Lou had been running it for as long as anyone could remember, a kind old lady with white, perfect hair and perfect manners who you did NOT piss off. You did NOT put your feet on the chairs. You did NOT neglect to say please and thank you with the orders. You did NOT neglect to say hello and chit chat with Lou before departing once she decided you were family (and so many of us regulars were). Her son Dan was always available behind the counter refilling the coffee and cooking the food, always had the worst and most offensive possible joke onhand for all takers.
It was as free and safe of a place as I remember having in Toledo, really. Where the true underbelly showed up and mixed with the upper crust and where, despite the occasional overdose in the bathroom, things went on like they would anywhere else in the world.
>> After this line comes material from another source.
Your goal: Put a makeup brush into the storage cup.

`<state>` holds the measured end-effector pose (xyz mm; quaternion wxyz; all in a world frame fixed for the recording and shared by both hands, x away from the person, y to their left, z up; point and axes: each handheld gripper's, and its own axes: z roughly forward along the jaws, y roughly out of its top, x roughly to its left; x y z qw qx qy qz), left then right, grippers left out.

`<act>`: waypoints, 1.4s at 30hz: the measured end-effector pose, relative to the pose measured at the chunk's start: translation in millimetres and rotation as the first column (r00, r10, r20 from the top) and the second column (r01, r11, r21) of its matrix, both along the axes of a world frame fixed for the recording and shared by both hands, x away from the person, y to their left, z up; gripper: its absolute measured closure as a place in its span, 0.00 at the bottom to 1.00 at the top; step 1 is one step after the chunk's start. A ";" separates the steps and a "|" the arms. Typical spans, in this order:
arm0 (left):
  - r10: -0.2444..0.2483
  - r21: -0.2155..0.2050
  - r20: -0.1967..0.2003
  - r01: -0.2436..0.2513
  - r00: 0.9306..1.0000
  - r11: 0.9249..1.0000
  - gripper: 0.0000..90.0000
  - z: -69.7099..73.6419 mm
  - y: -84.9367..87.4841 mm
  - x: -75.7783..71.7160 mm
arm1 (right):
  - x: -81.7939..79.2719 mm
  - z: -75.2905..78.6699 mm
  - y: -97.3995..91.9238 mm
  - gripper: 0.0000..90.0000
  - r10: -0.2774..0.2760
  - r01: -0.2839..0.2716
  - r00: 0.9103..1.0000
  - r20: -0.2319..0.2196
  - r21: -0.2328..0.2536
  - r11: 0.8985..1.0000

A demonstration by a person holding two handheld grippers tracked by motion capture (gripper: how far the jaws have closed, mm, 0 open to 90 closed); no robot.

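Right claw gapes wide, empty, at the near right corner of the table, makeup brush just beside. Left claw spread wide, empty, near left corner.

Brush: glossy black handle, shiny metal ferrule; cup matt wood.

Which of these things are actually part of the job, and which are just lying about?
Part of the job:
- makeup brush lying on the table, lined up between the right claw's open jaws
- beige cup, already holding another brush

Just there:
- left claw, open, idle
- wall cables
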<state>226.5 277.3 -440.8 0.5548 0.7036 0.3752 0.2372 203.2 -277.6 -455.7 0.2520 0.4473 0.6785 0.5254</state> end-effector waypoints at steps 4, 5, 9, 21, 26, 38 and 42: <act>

I had the neck to the first guitar i broke hanging on the wall there, signed by that entire band (jim's gone fishin' - rest in peace), spent what seems like years meeting new people, playing pinball, smoking, playing euchre, recovering from nights of drinking....
a few years ago, the Park hotel was bought by a couple of people from out of town and they gave Lou a few months to vacate. the day I heard the news was the same day I found out that the cancer Lou had been fighting off for years had turned ugly and that she was done fighting.
I don't know what happened to Dan or Lou or most of the regulars from that place other than my closest friends, but it feels like they died there on that last day of business when the last velvet Elvis painting was pulled off the wall.